Proof of Binomial Distribution by Induction

the question ive been asked is..

Show C(n,r), defined by

C(n, r) = n! / r!(n-r)! , n ∈ N , r = 0,1... n

always lies in N using a proof by induction.

i need help, i have a rough idea about proof by induction but i dont no how to apply it to this question. can anybody help me?

Reply 1

nota bene

15

You probably want to state that r<=n somewhere as well.

Then start by showing it holds for n=1 (=>r=1 or r=0 and r=0 is trivial/not very interesting)

Assume it holds for n. Then try finding a relationship between the n+1 case and n case.

Please post back your attempt and we can give more specific help.

Reply 2

sarah_vickers

OP

ive sed n=1 and r=0...

1! / 0!(1-0)! which equals 1.

when i put it is terms of k: n=k and then n=k+1 i get confused on how to work it out. in k+1 do i make r=0 again, or do i move onto the next number, which is r=0? i am unsure oon the whole question to be honest lol

Reply 3

sarah_vickers

OP

ive put in n=1 and r=0 to get 1. i also put in n=1, r=1 to get 1 also. i then wrote it in terms of k where n=k. then i put n=k+1. wen i put r=1 into the k+1, i get:

(k+1)! / k! which proves that it always lies in N.
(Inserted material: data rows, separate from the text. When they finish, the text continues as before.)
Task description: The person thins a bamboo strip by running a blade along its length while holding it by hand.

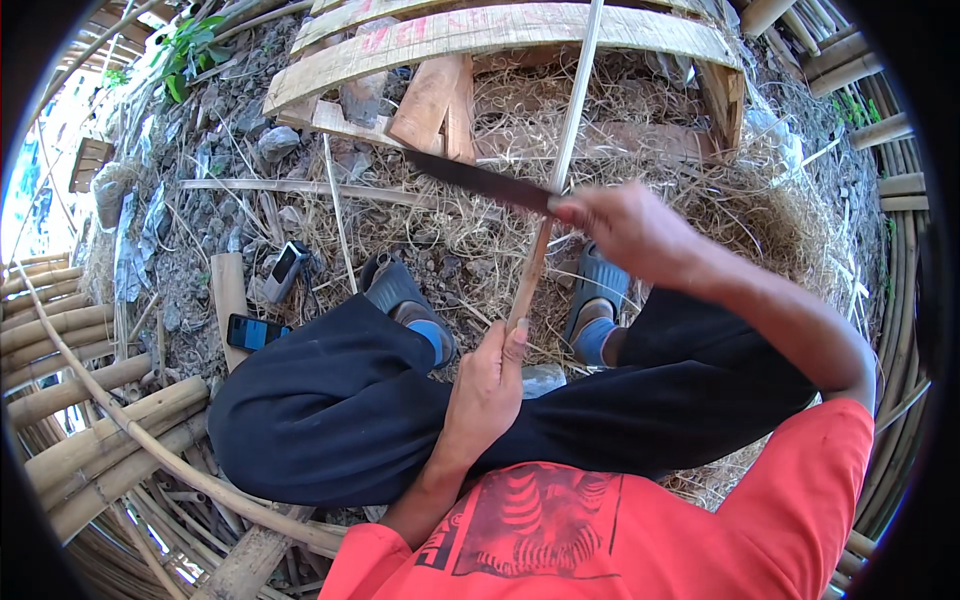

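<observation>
A long, narrow bamboo strip [572, 120] slants up and away from my lap, pale in its far part and browner near me. My left hand [487, 385] is wrapped round its near end, thumb on top. In my right hand [630, 225], a little blurred, is a knife [475, 183] with a long dark blade pointing left. The blade lies across the strip about midway along its length. My right fist hides the knife's handle.
Ahead stands a wooden pallet [500, 35] amid curly shavings [790, 215]. A phone [257, 333] and a small black-and-silver device [287, 270] lie left of my sandalled feet. Bamboo poles [100, 450] are stacked at left; more poles [903, 230] line the right.
</observation>
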Motion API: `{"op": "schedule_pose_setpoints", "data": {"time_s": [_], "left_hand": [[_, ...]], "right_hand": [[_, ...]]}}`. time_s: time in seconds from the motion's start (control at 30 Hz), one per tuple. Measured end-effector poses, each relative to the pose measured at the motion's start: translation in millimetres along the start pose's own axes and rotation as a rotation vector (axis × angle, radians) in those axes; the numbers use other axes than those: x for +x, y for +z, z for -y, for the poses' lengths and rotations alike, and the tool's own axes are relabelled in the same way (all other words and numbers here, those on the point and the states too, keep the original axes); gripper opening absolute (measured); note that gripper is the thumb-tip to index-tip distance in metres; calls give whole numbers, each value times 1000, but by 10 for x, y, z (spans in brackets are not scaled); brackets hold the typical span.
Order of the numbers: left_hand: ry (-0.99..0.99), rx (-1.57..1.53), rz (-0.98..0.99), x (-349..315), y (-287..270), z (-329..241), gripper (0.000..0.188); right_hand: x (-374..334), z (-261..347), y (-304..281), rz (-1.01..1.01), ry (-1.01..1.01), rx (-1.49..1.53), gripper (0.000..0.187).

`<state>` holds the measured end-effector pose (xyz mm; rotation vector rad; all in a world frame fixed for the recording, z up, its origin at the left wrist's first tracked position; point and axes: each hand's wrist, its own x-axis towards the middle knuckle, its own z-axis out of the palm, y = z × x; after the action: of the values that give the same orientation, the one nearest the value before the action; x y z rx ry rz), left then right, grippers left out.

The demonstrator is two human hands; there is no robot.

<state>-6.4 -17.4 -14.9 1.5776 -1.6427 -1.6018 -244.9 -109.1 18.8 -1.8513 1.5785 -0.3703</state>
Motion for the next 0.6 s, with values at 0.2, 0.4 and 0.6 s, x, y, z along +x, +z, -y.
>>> {"op": "schedule_pose_setpoints", "data": {"time_s": [0.2, 0.4, 0.6], "left_hand": [[-10, -30, -1, 5, 7, 1, 43], [-23, -64, 29, 49, 37, 12, 44], [-34, -81, 31, 38, 26, -19, 46]], "right_hand": [[-50, 40, 132, 41, 44, 58, 46], [3, 91, -81, -22, 147, 114, 30], [-24, 102, 23, 80, 170, 121, 38]]}}
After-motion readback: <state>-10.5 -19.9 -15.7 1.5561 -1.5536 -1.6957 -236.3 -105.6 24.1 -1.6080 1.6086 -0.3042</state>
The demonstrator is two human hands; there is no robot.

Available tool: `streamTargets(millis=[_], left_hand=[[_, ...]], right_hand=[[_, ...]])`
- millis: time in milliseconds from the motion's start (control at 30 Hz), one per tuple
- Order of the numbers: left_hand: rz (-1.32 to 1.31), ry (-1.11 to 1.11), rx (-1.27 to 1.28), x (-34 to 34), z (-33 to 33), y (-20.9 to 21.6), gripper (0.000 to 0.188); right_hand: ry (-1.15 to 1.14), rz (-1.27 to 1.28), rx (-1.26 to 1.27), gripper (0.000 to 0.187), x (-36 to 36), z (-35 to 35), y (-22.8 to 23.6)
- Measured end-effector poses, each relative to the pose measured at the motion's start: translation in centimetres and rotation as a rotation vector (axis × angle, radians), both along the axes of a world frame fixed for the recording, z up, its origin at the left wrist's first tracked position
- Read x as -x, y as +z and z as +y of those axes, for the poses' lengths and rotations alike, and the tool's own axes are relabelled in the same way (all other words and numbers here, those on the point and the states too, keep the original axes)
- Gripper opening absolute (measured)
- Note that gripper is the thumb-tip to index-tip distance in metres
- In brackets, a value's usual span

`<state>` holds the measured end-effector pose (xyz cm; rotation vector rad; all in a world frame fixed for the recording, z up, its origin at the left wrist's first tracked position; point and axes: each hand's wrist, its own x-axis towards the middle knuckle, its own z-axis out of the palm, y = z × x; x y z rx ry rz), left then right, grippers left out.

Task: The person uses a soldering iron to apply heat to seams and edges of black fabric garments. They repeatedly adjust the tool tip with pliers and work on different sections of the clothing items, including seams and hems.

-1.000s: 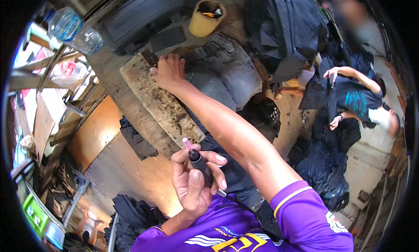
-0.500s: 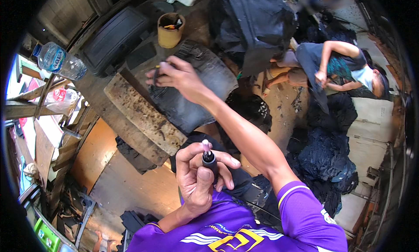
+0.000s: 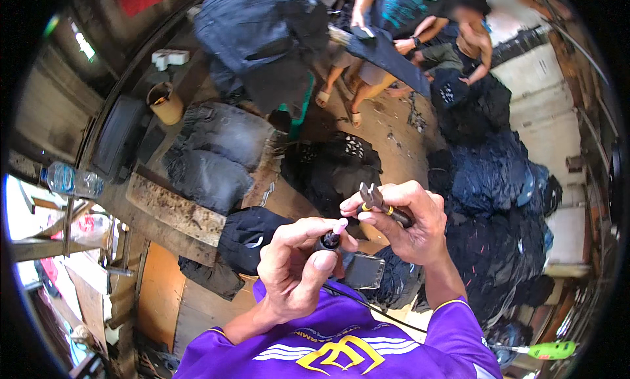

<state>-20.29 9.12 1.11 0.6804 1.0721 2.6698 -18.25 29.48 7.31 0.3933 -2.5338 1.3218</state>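
My left hand (image 3: 292, 267) is closed around the black handpiece of a rotary tool (image 3: 326, 241), held upright in front of my chest. A small pink grinding stone (image 3: 340, 225) sticks up from its tip, beside my left index finger. Just to the right, my right hand (image 3: 423, 225) grips a pair of cutting pliers (image 3: 372, 196) with black and yellow handles. The metal jaws point up and left, slightly apart. They are close to the pink stone; whether they touch it I cannot tell. A black cable (image 3: 374, 307) runs across my purple shirt.
Faded dark jeans (image 3: 226, 139) lie on the table behind a stained wooden board (image 3: 177, 208). A yellow pot (image 3: 165, 105) and a water bottle (image 3: 72, 180) stand left. Heaped dark garments (image 3: 492, 215) fill the right. Two people are at the far right. A green tool (image 3: 551, 350) lies lower right.
My right hand has come back from the table at the far left, bringing the pliers beside the rotary tool. My view has shifted to the right.
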Motion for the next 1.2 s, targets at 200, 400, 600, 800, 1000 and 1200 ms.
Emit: streamTargets(millis=[200, 400, 600, 800, 1000, 1200], left_hand=[[0.187, -0.012, 0.030, -3.6, 3.3, 2.2, 0.040], [0.333, 0.044, 0.075, -6.5, 4.9, 3.5, 0.046], [0.376, 0.105, 0.116, -8.5, 5.3, 4.8, 0.041], [0.449, 0.207, 0.140, -9.1, 5.6, 5.3, 0.044], [0.503, 0.362, 0.225, -9.3, 5.3, 5.7, 0.039], [0.524, 0.495, 0.236, -9.4, 5.3, 5.6, 0.043]], right_hand=[[-0.069, 0.216, -0.154, 0.022, -6.5, 3.2, 3.5], [-0.041, 0.390, -0.274, 0.023, -9.8, 4.9, 5.6], [-0.057, 0.522, -0.414, 0.021, -11.9, 5.8, 6.7], [-0.091, 0.517, -0.382, 0.037, -13.2, 5.6, 6.5], [-0.111, 0.523, -0.409, 0.035, -13.7, 4.9, 6.4], [-0.089, 0.532, -0.428, 0.034, -14.0, 4.3, 6.5]])
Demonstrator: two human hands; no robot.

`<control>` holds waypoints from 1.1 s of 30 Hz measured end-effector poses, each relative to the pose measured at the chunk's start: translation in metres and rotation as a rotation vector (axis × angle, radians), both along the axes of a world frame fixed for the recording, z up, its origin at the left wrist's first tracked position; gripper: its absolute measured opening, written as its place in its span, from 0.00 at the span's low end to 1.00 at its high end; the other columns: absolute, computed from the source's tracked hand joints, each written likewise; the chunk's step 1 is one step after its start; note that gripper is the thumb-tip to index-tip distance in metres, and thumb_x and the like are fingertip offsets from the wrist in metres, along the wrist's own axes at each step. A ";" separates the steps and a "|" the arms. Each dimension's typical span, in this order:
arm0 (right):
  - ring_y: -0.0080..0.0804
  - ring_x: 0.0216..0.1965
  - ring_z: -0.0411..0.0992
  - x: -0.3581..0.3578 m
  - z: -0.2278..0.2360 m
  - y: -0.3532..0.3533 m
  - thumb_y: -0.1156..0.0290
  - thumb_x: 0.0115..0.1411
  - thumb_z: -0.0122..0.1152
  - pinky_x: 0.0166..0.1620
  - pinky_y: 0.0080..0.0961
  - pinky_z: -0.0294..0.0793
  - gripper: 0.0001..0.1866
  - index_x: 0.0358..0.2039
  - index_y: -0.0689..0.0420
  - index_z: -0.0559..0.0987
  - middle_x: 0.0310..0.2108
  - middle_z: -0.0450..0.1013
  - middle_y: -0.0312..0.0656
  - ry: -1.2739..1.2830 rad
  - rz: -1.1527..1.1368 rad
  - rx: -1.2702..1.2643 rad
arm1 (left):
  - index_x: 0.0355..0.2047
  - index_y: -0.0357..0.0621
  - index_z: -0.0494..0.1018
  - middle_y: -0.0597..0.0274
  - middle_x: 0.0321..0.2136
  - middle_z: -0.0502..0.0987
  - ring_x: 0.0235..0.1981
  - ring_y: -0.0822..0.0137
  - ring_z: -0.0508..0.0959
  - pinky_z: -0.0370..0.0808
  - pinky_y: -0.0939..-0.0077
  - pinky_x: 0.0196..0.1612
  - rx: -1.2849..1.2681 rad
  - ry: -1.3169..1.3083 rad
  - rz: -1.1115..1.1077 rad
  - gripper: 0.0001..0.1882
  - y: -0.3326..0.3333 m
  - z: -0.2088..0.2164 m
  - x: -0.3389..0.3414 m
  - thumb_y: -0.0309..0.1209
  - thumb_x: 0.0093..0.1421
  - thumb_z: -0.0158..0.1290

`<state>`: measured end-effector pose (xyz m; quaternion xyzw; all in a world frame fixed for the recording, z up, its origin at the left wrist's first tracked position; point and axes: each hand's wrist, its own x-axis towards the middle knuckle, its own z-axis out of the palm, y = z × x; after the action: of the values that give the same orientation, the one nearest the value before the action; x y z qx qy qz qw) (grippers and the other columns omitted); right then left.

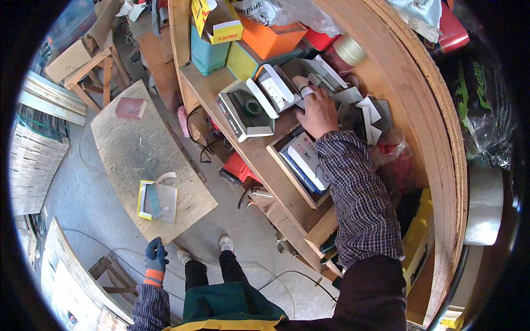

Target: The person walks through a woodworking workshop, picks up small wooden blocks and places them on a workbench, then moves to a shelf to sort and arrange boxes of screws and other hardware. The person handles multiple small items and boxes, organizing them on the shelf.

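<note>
My right hand is bare and reaches over a wooden shelf, its thumb and fingers apart. One finger has a pale wrap round it. The fingertips are at the right edge of an open white carton, and I cannot make out whether they press on it. Left of that stands an open grey-and-white carton with a dark green roll inside. Another open grey carton lies beyond the fingers. My left hand, in a dark glove with an orange cuff, hangs by the near corner of a worktable, fingers loosely bent, nothing visible in them.
On the worktable lie an open yellow-edged box holding strips of staples and a reddish block. A wooden tray of boxes sits below my right hand. A curved wooden edge bounds the shelf; cables cross the floor.
</note>
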<state>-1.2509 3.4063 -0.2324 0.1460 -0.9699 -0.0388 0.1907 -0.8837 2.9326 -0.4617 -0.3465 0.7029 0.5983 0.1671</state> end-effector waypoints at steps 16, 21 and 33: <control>0.51 0.38 0.77 -0.018 -0.006 0.046 0.68 0.57 0.64 0.42 0.42 0.75 0.12 0.38 0.62 0.76 0.36 0.79 0.50 0.170 -0.250 -0.444 | 0.56 0.49 0.68 0.63 0.40 0.74 0.29 0.69 0.75 0.74 0.75 0.24 0.001 -0.021 -0.036 0.20 -0.003 -0.001 0.015 0.39 0.65 0.49; 0.43 0.37 0.78 -0.025 -0.001 0.060 0.72 0.59 0.60 0.42 0.33 0.75 0.12 0.42 0.63 0.78 0.36 0.79 0.50 0.067 -0.235 -0.521 | 0.56 0.48 0.67 0.62 0.40 0.74 0.29 0.69 0.75 0.74 0.75 0.25 0.012 -0.005 -0.022 0.20 -0.002 0.003 0.016 0.38 0.66 0.48; 0.39 0.37 0.78 -0.037 0.002 0.095 0.72 0.59 0.62 0.41 0.32 0.76 0.10 0.39 0.62 0.79 0.36 0.79 0.48 -0.024 -0.118 -0.614 | 0.55 0.46 0.69 0.62 0.38 0.75 0.29 0.70 0.76 0.75 0.76 0.24 0.011 -0.006 0.024 0.19 0.004 0.000 0.018 0.35 0.65 0.49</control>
<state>-1.2878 3.5008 -0.2304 0.0255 -0.9454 0.2465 0.2117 -0.8656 2.9368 -0.4620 -0.3555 0.6949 0.6032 0.1639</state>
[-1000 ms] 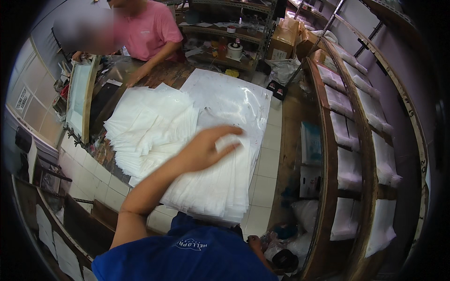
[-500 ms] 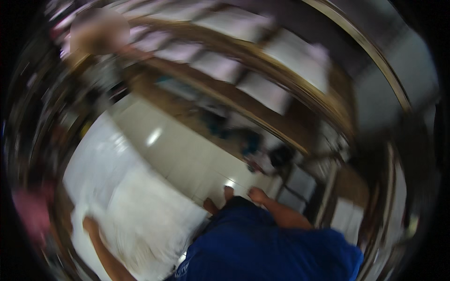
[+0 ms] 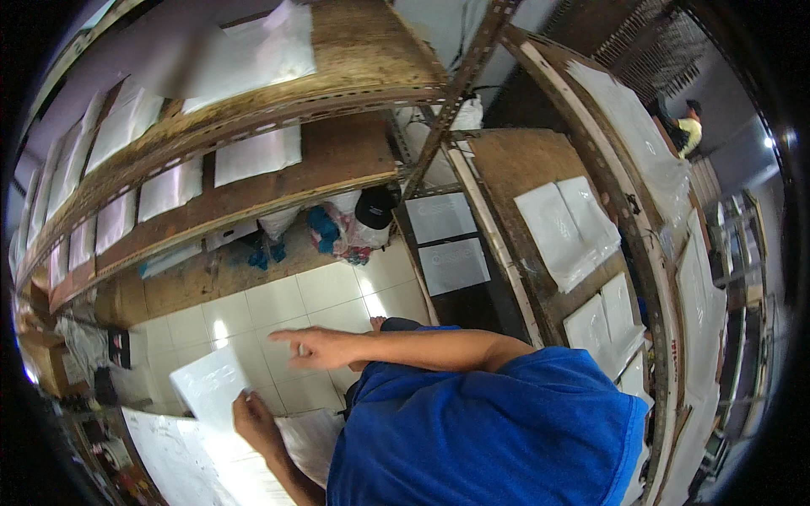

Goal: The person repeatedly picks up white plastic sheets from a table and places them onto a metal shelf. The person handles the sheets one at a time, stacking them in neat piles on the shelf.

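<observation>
My left hand (image 3: pixel 256 426) is closed on the near edge of a flat white plastic sheet or bag (image 3: pixel 209 379), which it holds up over the corner of a white-covered table (image 3: pixel 160 438). Whether this is one layer or a thin stack, I cannot tell. Beside the far edge of that sheet my right hand (image 3: pixel 316 347) reaches across in front of me, index finger stretched out and the other fingers loosely bent. It appears to hold nothing. A crumpled whitish plastic piece (image 3: pixel 310 438) lies by my left forearm.
Wooden shelves (image 3: pixel 354 152) on metal frames stand ahead, bearing stacks of white plastic bags. To the right, another rack (image 3: pixel 540 156) holds more stacks (image 3: pixel 567 232). A dark cap (image 3: pixel 374 207) and cloths sit under the lower shelf, above the tiled floor (image 3: pixel 278 304). A person (image 3: pixel 690 131) is far right.
My view has swung to the right, bringing the right-hand rack closer into sight. The left hand, earlier on the white table cover, now holds a sheet up. My right hand has come forward and left.
</observation>
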The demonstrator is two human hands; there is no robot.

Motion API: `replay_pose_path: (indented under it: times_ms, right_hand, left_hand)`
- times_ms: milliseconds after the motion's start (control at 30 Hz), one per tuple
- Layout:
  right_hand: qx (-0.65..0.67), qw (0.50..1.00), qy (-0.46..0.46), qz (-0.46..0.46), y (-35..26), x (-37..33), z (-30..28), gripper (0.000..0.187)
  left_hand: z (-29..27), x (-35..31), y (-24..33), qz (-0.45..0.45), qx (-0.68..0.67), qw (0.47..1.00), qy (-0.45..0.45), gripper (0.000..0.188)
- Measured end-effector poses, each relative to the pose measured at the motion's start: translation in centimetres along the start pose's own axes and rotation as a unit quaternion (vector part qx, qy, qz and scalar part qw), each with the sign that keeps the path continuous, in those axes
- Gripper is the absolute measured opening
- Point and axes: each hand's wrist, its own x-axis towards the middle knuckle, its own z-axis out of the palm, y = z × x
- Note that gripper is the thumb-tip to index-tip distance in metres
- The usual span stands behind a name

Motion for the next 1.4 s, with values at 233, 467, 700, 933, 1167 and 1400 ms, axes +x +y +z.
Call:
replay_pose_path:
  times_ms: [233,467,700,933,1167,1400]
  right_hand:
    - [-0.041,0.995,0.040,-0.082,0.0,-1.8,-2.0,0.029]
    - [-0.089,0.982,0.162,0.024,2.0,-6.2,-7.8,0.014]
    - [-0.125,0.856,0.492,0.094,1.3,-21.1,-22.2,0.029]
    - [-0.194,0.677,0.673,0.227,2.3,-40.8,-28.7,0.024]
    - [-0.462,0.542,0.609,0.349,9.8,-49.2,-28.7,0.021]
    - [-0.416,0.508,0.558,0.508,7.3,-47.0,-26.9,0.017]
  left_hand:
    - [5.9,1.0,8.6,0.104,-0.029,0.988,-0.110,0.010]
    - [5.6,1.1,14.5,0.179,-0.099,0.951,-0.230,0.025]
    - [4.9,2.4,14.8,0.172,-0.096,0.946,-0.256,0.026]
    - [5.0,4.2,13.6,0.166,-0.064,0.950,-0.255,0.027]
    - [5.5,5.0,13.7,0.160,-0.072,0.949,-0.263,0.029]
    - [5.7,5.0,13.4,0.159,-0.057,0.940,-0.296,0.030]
is this correct because im not sure about it, nobody else in my group no's if it is correct either?

Reply 4

DFranklin

18

I would say the simplest thing is to work from the identity

\binom{n+1}{k} = \binom{n}{k}+\binom{n}{k-1}

(and use induction on n).

Reply 5

sarah_vickers

OP

DFranklin

I would say the simplest thing is to work from the identity

\binom{n+1}{k} = \binom{n}{k}+\binom{n}{k-1}

(and use induction on n).

im not sure i understand... can u be abit more specific please? thanks :smile:

Reply 6

DFranklin

18

Well, if you're using induction on n, you know the two terms on the RHS are integers (by the induction hypothesis). So, what can we say about the LHS?

Reply 7

sarah_vickers

OP

DFranklin

Well, if you're using induction on n, you know the two terms on the RHS are integers (by the induction hypothesis). So, what can we say about the LHS?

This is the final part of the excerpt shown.